_The data_.
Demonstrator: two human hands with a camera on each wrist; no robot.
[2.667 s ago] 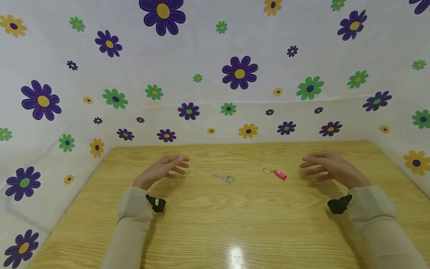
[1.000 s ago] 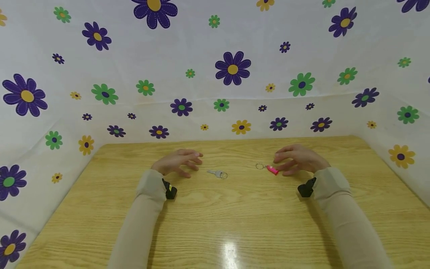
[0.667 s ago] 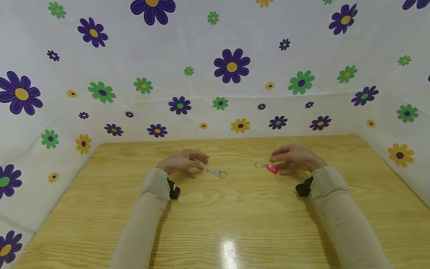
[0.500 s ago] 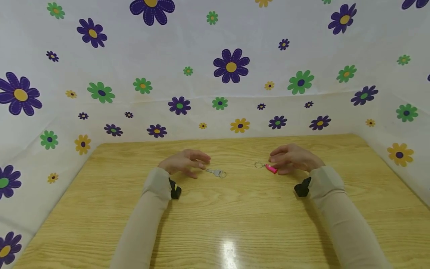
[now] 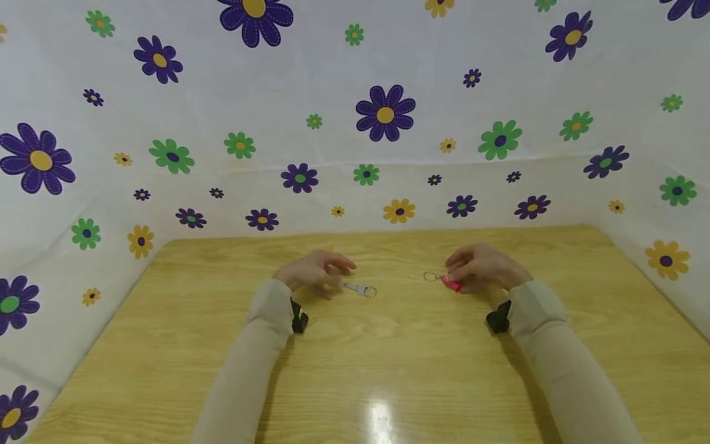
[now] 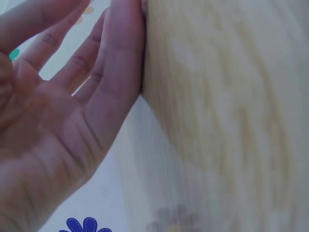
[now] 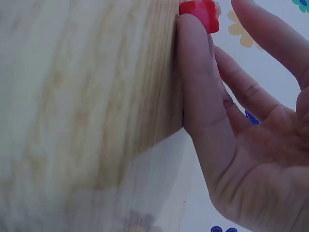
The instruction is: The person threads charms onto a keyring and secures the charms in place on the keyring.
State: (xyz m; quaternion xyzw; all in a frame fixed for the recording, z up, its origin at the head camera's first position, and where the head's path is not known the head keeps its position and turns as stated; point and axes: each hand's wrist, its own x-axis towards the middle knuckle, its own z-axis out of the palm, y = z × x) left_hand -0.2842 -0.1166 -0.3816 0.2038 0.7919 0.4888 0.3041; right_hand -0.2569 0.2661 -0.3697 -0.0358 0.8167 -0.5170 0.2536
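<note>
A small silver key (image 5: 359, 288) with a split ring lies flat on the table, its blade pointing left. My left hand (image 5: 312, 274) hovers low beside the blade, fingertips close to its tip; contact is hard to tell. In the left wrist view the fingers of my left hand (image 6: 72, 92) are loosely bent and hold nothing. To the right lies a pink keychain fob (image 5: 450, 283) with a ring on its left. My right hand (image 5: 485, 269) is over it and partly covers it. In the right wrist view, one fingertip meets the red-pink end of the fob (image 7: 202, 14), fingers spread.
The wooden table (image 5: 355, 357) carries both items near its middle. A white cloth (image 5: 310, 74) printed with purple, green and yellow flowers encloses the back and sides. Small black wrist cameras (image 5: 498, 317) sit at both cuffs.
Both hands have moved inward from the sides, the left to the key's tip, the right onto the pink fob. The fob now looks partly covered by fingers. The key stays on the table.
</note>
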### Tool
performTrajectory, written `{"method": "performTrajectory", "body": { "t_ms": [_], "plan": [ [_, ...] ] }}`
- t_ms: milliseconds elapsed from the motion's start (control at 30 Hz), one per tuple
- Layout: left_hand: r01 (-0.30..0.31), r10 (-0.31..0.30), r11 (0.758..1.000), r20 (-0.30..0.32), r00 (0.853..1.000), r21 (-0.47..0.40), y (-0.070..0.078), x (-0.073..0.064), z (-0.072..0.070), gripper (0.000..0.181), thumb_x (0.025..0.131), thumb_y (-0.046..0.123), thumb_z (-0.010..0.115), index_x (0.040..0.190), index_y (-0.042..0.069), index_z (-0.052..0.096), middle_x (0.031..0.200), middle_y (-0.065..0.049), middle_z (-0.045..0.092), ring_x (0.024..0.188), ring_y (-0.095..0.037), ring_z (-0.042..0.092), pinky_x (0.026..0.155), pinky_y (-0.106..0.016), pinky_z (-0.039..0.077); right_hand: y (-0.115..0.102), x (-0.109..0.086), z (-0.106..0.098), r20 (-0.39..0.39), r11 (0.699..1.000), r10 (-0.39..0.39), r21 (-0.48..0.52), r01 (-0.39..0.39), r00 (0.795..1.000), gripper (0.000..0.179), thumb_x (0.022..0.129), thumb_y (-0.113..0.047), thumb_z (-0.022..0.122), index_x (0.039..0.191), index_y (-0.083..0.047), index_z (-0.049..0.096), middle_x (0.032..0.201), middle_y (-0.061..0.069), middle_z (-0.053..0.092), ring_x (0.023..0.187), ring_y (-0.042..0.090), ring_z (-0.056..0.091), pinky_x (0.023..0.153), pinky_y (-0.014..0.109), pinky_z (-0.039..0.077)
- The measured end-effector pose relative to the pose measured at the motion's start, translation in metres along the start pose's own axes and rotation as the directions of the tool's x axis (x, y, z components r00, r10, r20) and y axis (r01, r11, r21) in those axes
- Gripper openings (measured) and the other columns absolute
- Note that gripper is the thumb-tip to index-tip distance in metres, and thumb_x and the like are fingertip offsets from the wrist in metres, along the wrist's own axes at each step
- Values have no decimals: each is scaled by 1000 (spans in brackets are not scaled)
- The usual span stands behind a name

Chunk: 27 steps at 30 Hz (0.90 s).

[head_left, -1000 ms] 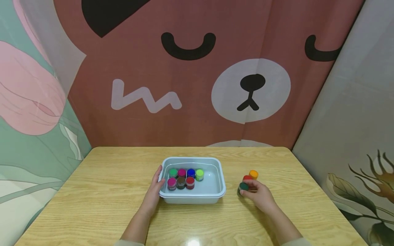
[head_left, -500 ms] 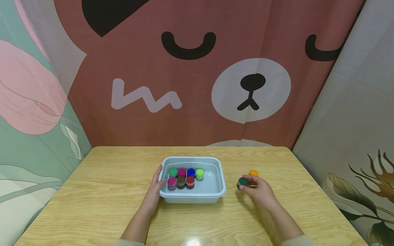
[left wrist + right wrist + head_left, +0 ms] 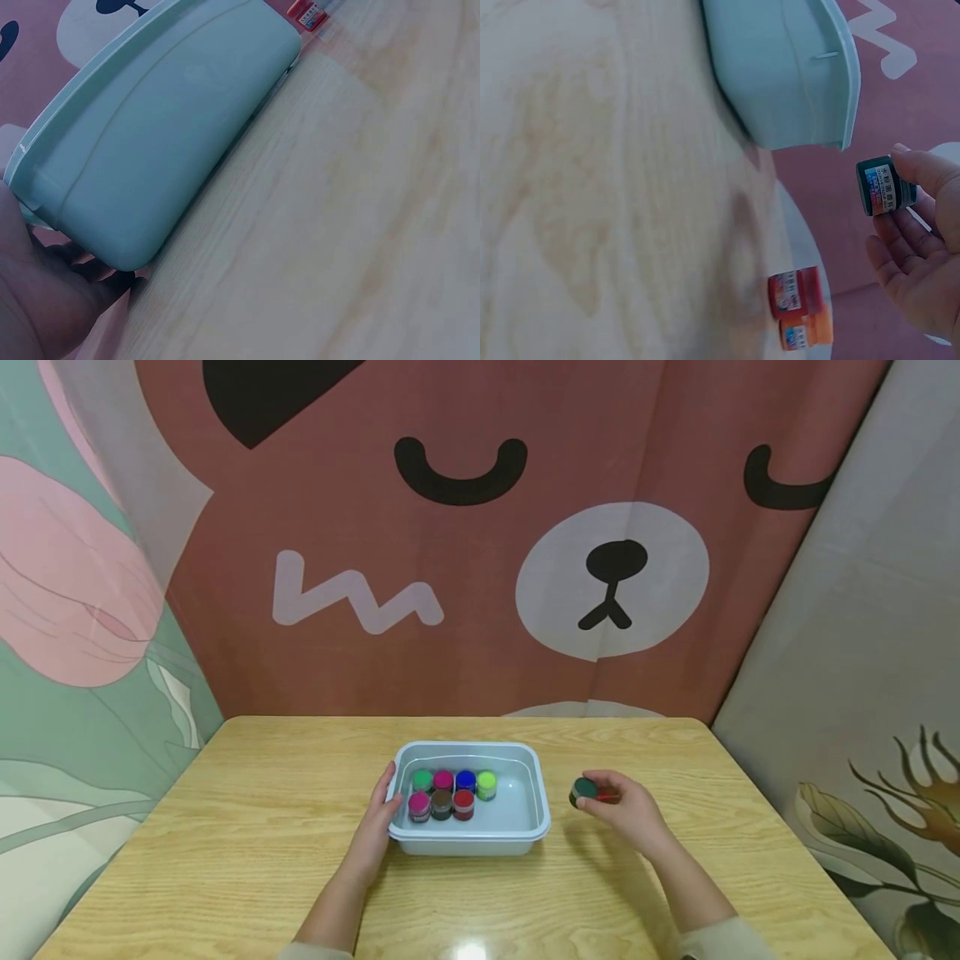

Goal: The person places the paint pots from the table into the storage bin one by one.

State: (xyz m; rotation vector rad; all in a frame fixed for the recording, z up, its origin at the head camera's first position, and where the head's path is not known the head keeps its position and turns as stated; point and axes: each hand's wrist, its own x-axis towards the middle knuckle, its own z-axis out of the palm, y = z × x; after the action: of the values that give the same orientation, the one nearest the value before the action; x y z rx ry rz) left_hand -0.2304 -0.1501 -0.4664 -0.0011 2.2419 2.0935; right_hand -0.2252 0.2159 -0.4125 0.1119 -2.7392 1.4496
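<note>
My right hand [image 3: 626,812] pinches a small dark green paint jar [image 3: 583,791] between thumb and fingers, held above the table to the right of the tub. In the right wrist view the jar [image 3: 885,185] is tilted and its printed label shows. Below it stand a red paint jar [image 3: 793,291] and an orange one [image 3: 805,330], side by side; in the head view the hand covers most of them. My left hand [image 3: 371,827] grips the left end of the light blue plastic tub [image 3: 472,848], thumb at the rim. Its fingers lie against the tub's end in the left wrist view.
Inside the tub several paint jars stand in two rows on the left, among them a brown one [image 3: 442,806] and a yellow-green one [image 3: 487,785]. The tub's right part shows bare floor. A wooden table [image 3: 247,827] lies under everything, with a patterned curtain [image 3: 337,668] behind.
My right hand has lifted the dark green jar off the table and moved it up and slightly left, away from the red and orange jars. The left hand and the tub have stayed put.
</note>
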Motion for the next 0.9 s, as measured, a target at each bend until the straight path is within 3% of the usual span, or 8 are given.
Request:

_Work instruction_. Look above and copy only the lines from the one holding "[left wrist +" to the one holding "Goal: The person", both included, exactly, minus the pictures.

_Written solution_.
[left wrist + right wrist + head_left, +0 ms] 

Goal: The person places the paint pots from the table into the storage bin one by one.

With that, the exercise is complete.